На столике — низеньком, с выщербленной ножкой — лежали бумаги. Устав общины. Она сама писала его ночами, когда дворец затихал, и даже мыши переставали скрестись в стенах. Она переписывала его семь раз, потому что каждое слово должно было быть точным. Каждое слово должно было быть весомым. Каждое слово должно было быть железным.
Она сняла перчатки. Руки ее, тонкие, с выступающими венами, дрожали. Но не от холода. И не от страха. От усталости. От той глубокой, человеческой усталости, когда кажется, что ты больше не можешь сделать ни одного шага, но ты все равно делаешь его, потому что за спиной никого нет.
— Ваше высочество, — раздался голос за спиной.

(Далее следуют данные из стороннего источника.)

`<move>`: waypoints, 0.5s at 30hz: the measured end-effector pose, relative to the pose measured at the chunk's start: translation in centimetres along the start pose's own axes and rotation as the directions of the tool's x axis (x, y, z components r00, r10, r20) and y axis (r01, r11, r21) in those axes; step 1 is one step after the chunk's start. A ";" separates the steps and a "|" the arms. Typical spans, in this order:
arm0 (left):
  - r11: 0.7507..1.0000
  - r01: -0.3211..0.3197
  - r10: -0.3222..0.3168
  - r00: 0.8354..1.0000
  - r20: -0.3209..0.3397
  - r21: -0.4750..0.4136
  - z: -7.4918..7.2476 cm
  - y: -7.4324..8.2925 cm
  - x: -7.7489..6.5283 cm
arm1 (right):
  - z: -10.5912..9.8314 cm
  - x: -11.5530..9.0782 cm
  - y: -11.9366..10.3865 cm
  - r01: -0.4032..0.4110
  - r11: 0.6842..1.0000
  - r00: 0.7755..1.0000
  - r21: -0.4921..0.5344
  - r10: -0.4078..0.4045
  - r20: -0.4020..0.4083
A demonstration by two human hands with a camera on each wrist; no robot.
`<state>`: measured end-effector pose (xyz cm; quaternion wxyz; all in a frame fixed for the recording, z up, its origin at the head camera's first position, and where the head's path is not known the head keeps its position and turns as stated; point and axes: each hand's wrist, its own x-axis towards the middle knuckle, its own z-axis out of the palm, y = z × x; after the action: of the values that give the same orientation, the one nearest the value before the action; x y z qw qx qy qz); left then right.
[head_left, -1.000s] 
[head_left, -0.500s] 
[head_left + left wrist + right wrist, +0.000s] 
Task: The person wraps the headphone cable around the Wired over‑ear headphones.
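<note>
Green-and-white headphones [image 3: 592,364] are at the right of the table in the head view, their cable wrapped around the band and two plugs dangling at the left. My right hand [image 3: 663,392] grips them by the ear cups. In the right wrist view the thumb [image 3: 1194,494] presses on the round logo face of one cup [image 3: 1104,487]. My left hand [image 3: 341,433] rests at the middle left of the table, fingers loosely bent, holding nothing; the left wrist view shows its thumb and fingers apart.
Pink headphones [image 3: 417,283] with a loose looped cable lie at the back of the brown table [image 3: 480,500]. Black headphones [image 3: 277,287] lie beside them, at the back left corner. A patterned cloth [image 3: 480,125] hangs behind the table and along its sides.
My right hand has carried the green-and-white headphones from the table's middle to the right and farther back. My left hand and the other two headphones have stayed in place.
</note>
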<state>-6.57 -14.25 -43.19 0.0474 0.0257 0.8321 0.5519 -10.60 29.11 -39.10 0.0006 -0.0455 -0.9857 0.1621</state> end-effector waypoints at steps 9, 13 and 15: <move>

Она обернулась. В дверях стоял Пирогов. Хирург не ждал приглашения, не просил аудиенции. Он просто вошел, потому что, как позже напишут биографы, у него не было времени на этикет. А война, как он любил повторять, — это травматическая эпидемия. А эпидемия не ждет, пока ей нальют чаю.
— Что вам угодно? — спросила княгиня, хотя знала ответ. Она знала, что этот человек не пришел бы просто так. Он приходил только за делом. За результатом. За жизнью.
— Вы сказали тридцать две, — произнес Пирогов, и голос его был сухим, как медицинский журнал. — Тридцать две женщины. Это хорошо. Это больше, чем я смел надеяться. Но я должен предупредить вас, ваше высочество.
Он шагнул вперед, и Елена Павловна впервые заметила, как устал этот человек. Впалые щеки, синева под глазами, которая могла быть только от хронического недосыпа. Руки — большие, с длинными, сильными пальцами — безвольно висели вдоль тела. Руки, которые резали живую плоть быстрее, чем мясник режет тушу, и при этом с такой аккуратностью, что пациенты плакали от удивления, а не от боли. Руки, которые держали скальпель так же уверенно, как священник держит крест.
— Предупредите о чем? — спросила княгиня.
— О том, что это не игра, — сказал Пирогов. — Это не благотворительность. Не светский жест. Не мода. Это война. Женщины, которые поедут, увидят такое, от чего у них побелеют волосы. Они будут спать в одной комнате с трупами. Они будут мыть полы от крови. Они будут смотреть, как умирают молодые мальчики, и не смогут ничего сделать. Они будут плакать. Они будут молиться. Они будут проклинать меня, вас и Господа Бога. И они будут просить, чтобы их отправили домой.
— Тридцать две, — повторила Елена Павловна, и в голосе ее не было сомнений. — Я знаю каждую из них. Я выбирала их не по красоте, не по происхождению, не по богатству. Я выбирала их по глазам.